» **Task prompt**
Your task is to copy all of the data exactly.

» **Exercise data**
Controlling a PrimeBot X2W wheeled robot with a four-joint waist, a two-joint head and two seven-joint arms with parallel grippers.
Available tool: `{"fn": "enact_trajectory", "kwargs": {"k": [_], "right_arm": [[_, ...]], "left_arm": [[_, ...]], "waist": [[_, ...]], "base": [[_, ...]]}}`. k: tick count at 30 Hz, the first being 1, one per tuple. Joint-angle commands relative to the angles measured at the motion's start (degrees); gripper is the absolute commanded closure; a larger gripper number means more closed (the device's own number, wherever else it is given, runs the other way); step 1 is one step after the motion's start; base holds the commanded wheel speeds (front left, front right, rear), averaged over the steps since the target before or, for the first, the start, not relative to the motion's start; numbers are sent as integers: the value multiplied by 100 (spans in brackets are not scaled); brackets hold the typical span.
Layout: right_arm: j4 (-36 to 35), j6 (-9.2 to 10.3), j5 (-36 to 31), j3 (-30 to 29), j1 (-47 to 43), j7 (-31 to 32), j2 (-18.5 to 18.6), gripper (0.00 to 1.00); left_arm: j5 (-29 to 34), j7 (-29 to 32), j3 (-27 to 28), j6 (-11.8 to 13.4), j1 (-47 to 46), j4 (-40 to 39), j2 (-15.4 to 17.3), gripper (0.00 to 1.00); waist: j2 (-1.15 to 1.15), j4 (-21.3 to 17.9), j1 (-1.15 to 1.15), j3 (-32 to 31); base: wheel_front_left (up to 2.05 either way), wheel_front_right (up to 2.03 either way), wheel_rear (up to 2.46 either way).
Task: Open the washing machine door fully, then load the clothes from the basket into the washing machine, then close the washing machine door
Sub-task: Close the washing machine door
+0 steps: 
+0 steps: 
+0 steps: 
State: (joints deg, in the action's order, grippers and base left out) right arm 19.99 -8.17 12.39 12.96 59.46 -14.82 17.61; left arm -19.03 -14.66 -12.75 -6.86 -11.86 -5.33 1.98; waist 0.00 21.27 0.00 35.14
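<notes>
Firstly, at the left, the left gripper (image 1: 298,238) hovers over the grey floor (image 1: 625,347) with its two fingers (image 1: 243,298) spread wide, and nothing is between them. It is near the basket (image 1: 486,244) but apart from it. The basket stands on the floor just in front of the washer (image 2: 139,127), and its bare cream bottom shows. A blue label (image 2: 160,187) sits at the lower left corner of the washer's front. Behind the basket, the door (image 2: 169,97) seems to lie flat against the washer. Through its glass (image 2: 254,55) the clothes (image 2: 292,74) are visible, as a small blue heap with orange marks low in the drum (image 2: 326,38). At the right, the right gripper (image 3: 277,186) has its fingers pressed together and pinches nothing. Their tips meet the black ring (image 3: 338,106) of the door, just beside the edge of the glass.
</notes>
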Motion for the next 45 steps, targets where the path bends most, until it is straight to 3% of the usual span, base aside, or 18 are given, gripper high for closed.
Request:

» **The completed task**
Controlling a PrimeBot X2W wheeled robot with a four-joint waist, a two-joint head and two seven-joint arms with parallel grippers.
Available tool: `{"fn": "enact_trajectory", "kwargs": {"k": [_], "right_arm": [[_, ...]], "left_arm": [[_, ...]], "waist": [[_, ...]], "base": [[_, ...]]}}`. k: tick count at 30 Hz, the first being 1, one per tuple. Joint-angle commands relative to the angles measured at the motion's start (degrees); gripper is the absolute commanded closure; a larger gripper number means more closed (the device's own number, wherever else it is given, runs the other way); step 1 is one step after the motion's start; base holds the commanded wheel speeds (front left, front right, rear), averaged over the steps since the target before or, for the first, the start, not relative to the motion's start; numbers are sent as integers: the value multiplied by 100 (spans in brackets are not scaled); brackets hold the typical span.
Layout: right_arm: j4 (-36 to 35), j6 (-9.2 to 10.3), j5 (-36 to 31), j3 (-30 to 29), j1 (-47 to 43), j7 (-31 to 32), j2 (-18.5 to 18.6), gripper (0.00 to 1.00); left_arm: j5 (-29 to 34), j7 (-29 to 32), j3 (-27 to 28), j6 (-11.8 to 13.4), j1 (-47 to 46), j4 (-40 to 39), j2 (-15.4 to 17.3), gripper (0.00 to 1.00); waist: j2 (-1.15 to 1.15), j4 (-21.3 to 17.9), j1 (-1.15 to 1.15), j3 (-32 to 31); base: wheel_front_left (up to 2.05 either way), wheel_front_right (up to 2.03 either way), wheel_rear (up to 2.46 either way).
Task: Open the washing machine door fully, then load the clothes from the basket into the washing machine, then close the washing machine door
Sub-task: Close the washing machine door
+0 steps: 
+0 steps: 
+0 steps: 
State: (joints deg, in the action's order, grippers and base left out) right arm 19.99 -8.17 12.39 12.96 59.46 -14.82 17.61; left arm -19.03 -14.66 -12.75 -6.86 -11.86 -5.33 1.98; waist 0.00 21.27 0.00 35.14
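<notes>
Firstly, at the left, the left gripper (image 1: 298,238) hovers over the grey floor (image 1: 625,347) with its two fingers (image 1: 243,298) spread wide, and nothing is between them. It is near the basket (image 1: 486,244) but apart from it. The basket stands on the floor just in front of the washer (image 2: 139,127), and its bare cream bottom shows. A blue label (image 2: 160,187) sits at the lower left corner of the washer's front. Behind the basket, the door (image 2: 169,97) seems to lie flat against the washer. Through its glass (image 2: 254,55) the clothes (image 2: 292,74) are visible, as a small blue heap with orange marks low in the drum (image 2: 326,38). At the right, the right gripper (image 3: 277,186) has its fingers pressed together and pinches nothing. Their tips meet the black ring (image 3: 338,106) of the door, just beside the edge of the glass.
</notes>
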Motion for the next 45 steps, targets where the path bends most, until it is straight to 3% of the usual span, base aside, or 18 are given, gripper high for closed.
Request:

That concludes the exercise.